* TASK DETAILS *
Check every line of the entries below for the word "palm", and copy the ones that have it.

TASK DATA: Begin

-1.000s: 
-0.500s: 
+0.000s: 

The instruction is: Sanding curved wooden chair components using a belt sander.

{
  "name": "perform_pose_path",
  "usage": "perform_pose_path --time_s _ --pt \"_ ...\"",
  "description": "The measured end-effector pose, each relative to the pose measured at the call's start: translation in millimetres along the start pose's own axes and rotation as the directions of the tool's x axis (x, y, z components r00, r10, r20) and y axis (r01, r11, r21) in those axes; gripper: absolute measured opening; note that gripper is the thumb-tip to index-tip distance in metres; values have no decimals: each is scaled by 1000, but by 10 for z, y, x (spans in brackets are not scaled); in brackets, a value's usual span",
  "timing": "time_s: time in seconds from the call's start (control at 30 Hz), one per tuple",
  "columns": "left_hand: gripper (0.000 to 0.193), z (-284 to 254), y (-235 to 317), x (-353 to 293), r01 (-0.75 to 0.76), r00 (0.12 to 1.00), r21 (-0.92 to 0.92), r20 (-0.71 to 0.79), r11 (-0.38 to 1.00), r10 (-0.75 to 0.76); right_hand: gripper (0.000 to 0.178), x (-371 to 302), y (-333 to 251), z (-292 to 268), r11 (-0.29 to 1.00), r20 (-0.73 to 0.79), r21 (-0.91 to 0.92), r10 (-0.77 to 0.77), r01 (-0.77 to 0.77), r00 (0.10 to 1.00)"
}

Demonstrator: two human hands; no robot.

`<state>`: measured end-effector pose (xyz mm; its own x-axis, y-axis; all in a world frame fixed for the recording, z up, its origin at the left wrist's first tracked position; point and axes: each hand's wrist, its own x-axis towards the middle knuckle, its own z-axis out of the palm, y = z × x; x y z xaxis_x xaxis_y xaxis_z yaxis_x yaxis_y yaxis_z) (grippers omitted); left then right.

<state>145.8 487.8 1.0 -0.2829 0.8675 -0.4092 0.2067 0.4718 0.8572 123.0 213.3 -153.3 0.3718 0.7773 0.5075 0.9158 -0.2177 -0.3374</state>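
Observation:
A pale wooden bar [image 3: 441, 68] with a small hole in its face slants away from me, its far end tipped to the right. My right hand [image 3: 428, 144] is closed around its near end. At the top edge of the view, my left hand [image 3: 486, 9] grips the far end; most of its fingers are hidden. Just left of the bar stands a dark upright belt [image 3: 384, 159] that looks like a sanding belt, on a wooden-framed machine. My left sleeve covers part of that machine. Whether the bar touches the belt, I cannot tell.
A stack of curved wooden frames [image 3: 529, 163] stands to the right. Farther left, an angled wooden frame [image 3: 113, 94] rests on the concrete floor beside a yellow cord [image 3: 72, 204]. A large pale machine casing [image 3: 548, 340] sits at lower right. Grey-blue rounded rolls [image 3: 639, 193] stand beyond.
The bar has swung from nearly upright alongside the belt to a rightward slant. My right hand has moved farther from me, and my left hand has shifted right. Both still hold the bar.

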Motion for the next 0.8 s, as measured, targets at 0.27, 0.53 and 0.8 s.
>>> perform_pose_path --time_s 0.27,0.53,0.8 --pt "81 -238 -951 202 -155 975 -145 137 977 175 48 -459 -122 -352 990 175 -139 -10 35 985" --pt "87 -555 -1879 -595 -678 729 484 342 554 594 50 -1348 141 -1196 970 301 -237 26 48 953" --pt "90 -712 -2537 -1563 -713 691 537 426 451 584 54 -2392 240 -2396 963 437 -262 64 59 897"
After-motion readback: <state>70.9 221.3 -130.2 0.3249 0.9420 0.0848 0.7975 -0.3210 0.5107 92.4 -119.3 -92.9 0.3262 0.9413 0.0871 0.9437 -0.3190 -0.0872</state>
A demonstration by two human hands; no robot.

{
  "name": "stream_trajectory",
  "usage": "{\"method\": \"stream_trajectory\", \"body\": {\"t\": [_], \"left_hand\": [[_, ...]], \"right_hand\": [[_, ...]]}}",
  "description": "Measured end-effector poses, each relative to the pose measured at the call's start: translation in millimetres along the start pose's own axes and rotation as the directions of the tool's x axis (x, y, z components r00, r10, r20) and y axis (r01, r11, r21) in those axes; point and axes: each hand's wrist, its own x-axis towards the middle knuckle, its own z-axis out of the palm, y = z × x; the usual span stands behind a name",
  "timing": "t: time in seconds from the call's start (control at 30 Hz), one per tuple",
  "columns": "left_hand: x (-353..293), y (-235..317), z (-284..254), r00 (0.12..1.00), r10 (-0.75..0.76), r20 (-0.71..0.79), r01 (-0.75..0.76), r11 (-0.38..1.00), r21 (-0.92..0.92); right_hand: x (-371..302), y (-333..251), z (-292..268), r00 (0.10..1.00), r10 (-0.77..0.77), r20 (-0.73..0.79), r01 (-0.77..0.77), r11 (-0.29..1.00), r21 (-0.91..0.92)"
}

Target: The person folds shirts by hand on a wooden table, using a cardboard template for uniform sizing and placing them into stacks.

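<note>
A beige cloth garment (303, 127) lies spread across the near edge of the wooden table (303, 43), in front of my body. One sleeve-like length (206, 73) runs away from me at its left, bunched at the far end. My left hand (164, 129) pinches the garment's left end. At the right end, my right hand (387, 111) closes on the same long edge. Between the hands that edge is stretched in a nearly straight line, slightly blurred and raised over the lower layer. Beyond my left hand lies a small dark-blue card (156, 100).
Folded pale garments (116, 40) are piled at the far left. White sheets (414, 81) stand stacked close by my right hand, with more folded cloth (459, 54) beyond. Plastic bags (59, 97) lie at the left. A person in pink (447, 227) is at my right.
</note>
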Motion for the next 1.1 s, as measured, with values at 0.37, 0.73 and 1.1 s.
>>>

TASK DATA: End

* RESPONSE TO THE TASK *
`<state>`: measured end-effector pose (xyz mm; its own x-axis, y-axis; all in a world frame fixed for the recording, z up, its origin at the left wrist's first tracked position; point and axes: each hand's wrist, its own x-axis towards the middle knuckle, its own z-axis out of the palm, y = z × x; x y z xaxis_x xaxis_y xaxis_z yaxis_x yaxis_y yaxis_z) (grippers omitted); left then right.
  "description": "Measured end-effector poses, each relative to the pose measured at the call's start: translation in millimetres along the start pose's own axes and rotation as the directions of the tool's x axis (x, y, z components r00, r10, r20) and y axis (r01, r11, r21) in those axes; point and axes: each hand's wrist, its own x-axis towards the middle knuckle, its own z-axis out of the palm, y = z × x; the usual span stands behind a name",

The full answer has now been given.